Ein Symbolbild, wo ein Mann sich auf einem Bildschirm pornografische Bilder ansieht.

Schermbecker wegen Besitzes von 2.800 Kinderpornos verurteilt

Wegen des Besitzes von kinderpornografischen Inhalten wurde ein 50-Jähriger aus Schermbeck verurteilt. Er hatte mehr als 2.800 Fotos mit kinderpornografischen Inhalten.
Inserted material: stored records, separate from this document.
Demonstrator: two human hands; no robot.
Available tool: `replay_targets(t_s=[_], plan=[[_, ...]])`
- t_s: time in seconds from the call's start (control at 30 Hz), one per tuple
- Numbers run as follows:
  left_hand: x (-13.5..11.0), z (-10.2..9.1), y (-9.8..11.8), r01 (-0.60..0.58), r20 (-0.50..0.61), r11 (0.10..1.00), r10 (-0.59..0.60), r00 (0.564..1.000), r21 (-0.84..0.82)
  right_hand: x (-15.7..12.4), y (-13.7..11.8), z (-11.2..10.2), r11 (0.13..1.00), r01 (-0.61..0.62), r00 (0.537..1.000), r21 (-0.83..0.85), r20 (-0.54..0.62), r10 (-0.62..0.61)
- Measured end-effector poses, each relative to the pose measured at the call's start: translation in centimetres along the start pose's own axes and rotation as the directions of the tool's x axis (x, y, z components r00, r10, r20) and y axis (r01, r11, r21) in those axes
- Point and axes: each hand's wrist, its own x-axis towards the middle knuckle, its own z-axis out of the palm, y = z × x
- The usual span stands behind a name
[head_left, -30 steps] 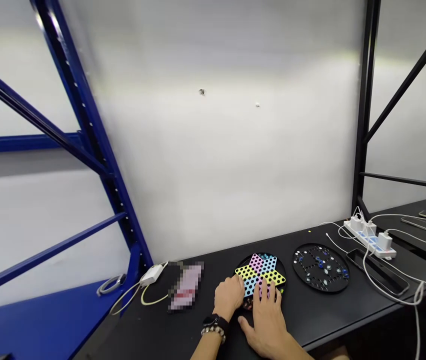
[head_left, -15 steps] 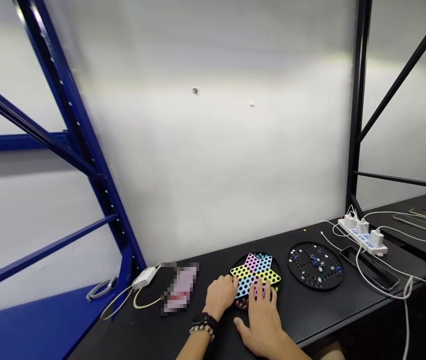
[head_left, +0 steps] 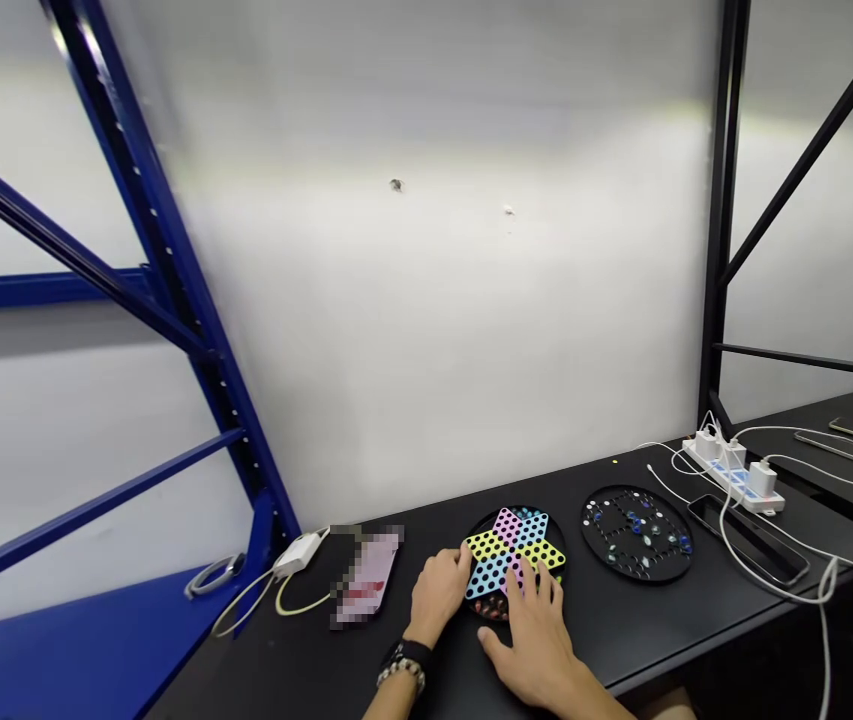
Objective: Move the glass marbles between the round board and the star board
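Observation:
A star-shaped Chinese checkers board [head_left: 492, 574] with pink, blue and yellow sections full of black holes lies in a round black tray [head_left: 562, 535]. Red and blue marbles show around the star inside that tray. My left hand [head_left: 437, 590], wearing a dark watch and a beaded bracelet, is at the tray's left rim with its fingers curled together. My right hand [head_left: 535, 635] lies over the lower right of the board, fingers spread and fingertips on the pink section. Its palm hides part of the tray's near rim.
To the right sits a second round black tray [head_left: 610, 572] with clear and blue marbles. Beyond it are a phone [head_left: 748, 540] and a white power strip [head_left: 733, 478] with trailing cables. A phone-like pinkish item [head_left: 373, 575] and white adapter [head_left: 298, 552] lie left.
My right fingertips have drawn slightly back toward me on the board and spread wider. My left hand stays at the tray's left edge. The whole view has shifted a little.

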Motion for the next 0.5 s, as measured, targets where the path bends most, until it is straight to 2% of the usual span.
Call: replay_targets(t_s=[0.23, 0.3, 0.37, 0.43, 0.47, 0.5], plan=[[0.5, 0.2, -0.7, 0.001, -0.023, 0.984, -0.006, 1.000, -0.175, -0.1, 0.3, -0.1, 0.999, -0.007, 1.000, 0.051, -0.005, 0.007], [0.5, -0.3, -0.8, -0.008, -0.054, 0.975, -0.004, 0.999, -0.220, 0.0, 0.1, -0.6, 0.988, -0.021, 0.998, 0.154, -0.058, 0.030], [0.2, -1.2, -0.2, -0.034, -0.094, 0.965, 0.009, 0.995, -0.260, 0.2, -0.3, -1.6, 0.946, -0.009, 0.983, 0.325, -0.173, 0.068], [-0.7, -2.4, 1.1, -0.079, -0.148, 0.952, 0.036, 0.988, -0.295, 0.7, -1.1, -2.9, 0.822, 0.008, 0.966, 0.570, -0.216, 0.141], [-1.4, -3.0, 2.0, -0.127, -0.195, 0.937, 0.065, 0.979, -0.325, 1.0, -1.6, -3.6, 0.712, -0.011, 0.971, 0.702, -0.163, 0.176], [-2.3, -3.5, 3.1, -0.194, -0.222, 0.921, 0.123, 0.967, -0.338, 1.4, -2.1, -4.2, 0.572, -0.064, 0.981, 0.818, -0.054, 0.188]])
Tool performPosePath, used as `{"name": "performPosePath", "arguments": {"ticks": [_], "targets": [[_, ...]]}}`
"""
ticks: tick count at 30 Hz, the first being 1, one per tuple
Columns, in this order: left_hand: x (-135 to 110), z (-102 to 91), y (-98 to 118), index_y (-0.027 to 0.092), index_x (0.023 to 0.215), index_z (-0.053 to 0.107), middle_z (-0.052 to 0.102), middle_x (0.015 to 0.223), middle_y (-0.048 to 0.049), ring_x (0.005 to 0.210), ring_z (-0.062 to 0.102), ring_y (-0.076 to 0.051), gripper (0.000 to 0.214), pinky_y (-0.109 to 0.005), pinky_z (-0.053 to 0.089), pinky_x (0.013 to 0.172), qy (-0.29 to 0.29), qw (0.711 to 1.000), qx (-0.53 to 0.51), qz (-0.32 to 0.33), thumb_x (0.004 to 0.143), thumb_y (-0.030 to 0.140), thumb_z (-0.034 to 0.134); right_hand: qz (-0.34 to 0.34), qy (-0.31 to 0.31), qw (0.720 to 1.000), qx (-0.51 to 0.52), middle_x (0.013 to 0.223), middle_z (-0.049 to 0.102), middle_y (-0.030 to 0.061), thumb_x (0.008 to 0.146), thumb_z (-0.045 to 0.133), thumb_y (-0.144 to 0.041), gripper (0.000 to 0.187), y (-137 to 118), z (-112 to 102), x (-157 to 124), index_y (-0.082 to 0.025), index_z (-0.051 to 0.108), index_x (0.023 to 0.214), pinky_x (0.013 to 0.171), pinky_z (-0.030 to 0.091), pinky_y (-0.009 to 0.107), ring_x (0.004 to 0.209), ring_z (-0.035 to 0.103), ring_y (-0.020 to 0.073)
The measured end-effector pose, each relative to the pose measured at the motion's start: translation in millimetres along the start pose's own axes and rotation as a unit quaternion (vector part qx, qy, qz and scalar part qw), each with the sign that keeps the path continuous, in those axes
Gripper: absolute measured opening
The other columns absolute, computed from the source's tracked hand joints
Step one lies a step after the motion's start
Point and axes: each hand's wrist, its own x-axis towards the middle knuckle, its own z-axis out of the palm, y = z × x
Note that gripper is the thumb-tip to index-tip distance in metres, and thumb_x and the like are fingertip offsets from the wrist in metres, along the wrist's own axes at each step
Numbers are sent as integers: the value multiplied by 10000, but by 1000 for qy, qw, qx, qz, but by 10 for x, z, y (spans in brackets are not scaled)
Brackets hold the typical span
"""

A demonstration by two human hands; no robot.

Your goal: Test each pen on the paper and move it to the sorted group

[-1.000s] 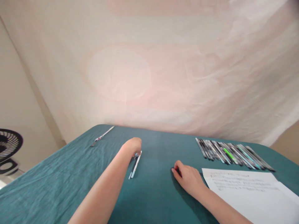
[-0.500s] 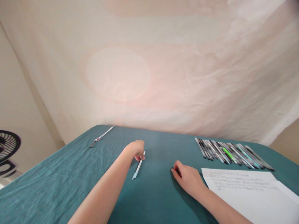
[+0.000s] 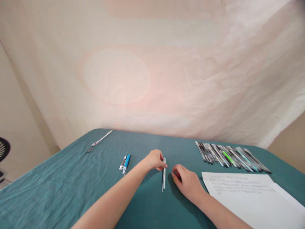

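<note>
My left hand point(image 3: 157, 160) is closed in a pinch on the upper end of a slim white pen point(image 3: 164, 178), which points toward me just above or on the cloth. A thin dark strip runs along the pen's left side; whether it is a second stick or a shadow I cannot tell. My right hand point(image 3: 187, 183) rests on the table just right of the pen, fingers loosely curled and thumb apart, with nothing visible in it. Left of my left forearm lie a blue pen point(image 3: 126, 163) and a white-and-dark pen point(image 3: 122, 162), with a thin stick beside them partly hidden by the arm.
A row of several pens point(image 3: 232, 157) lies at the right back. In front of it is a white sheet with handwriting point(image 3: 240, 194). A long thin pen point(image 3: 101, 140) lies at the far left of the green-clothed table point(image 3: 59, 181). Part of a black fan point(image 3: 3, 149) shows at left.
My left hand has moved right with the white pen, bringing it close to my right hand. The blue pen and its neighbours, hidden behind my arm before, now show. My right hand stays put.
</note>
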Motion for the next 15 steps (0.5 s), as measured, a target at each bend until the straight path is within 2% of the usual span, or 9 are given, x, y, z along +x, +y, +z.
{"name": "performPosePath", "arguments": {"ticks": [3, 8, 11, 15], "targets": [[36, 65, -9, 134, 672, 599, 588, 447, 9, 505, 618, -162, 138, -205, 467, 471, 10, 1000, -12, 15, 555, 151, 670, -67, 9, 997, 45, 866, 568, 20, 867, 371, -222, 162, -72, -52, -12, -205, 530, 891, 604, 384, 217, 683, 564, 126], [34, 110, 14, 129, 686, 587, 580, 451, 13, 499, 610, -146, 99, -194, 464, 463, 24, 999, -35, 27, 598, 141, 632, -150, -29, 985, 76, 974, 550, 31, 856, 425, -233, 160, -176, -108, -39, -219, 558, 944, 727, 414, 242, 838, 545, 145], [21, 131, 36, 118, 718, 575, 589, 478, 8, 485, 602, -137, 116, -190, 456, 450, 33, 998, -43, 35, 610, 138, 615, -149, -33, 986, 66, 942, 558, 33, 835, 469, -252, 133, -178, -105, -41, -212, 575, 904, 763, 412, 274, 875, 523, 168], [43, 148, 27, 115, 737, 576, 615, 530, -7, 491, 603, -133, 131, -195, 455, 461, 45, 996, -38, 62, 617, 156, 607, -122, -16, 991, 58, 884, 547, 29, 812, 466, -183, 115, -121, -89, -31, -202, 570, 859, 731, 414, 270, 831, 511, 161]]}}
Das Amtsgericht Wesel verurteilte ihn zu einer Haftstrafe von 15 Monaten und einer Zahlung von 1.800 Euro an den Kinderschutzbund, bestätigte eine Gerichtssprecherin auf Anfrage des WDR.

Bei einer Hausdurchsuchung im vergangenen Jahr fanden die Beamten über 2.800 Fotos auf dem Smartphone und Tablet des Angeklagten.

Angeklagter gesteht den Besitz

Der Schermbecker war bislang nicht vorbestraft. Vor Gericht räumte er seine Schuld ein und gestand den Besitz der Kinderpornografie. Diese Umstände sollen sich laut Angaben des Gerichts auch auf das Urteil ausgewirkt haben.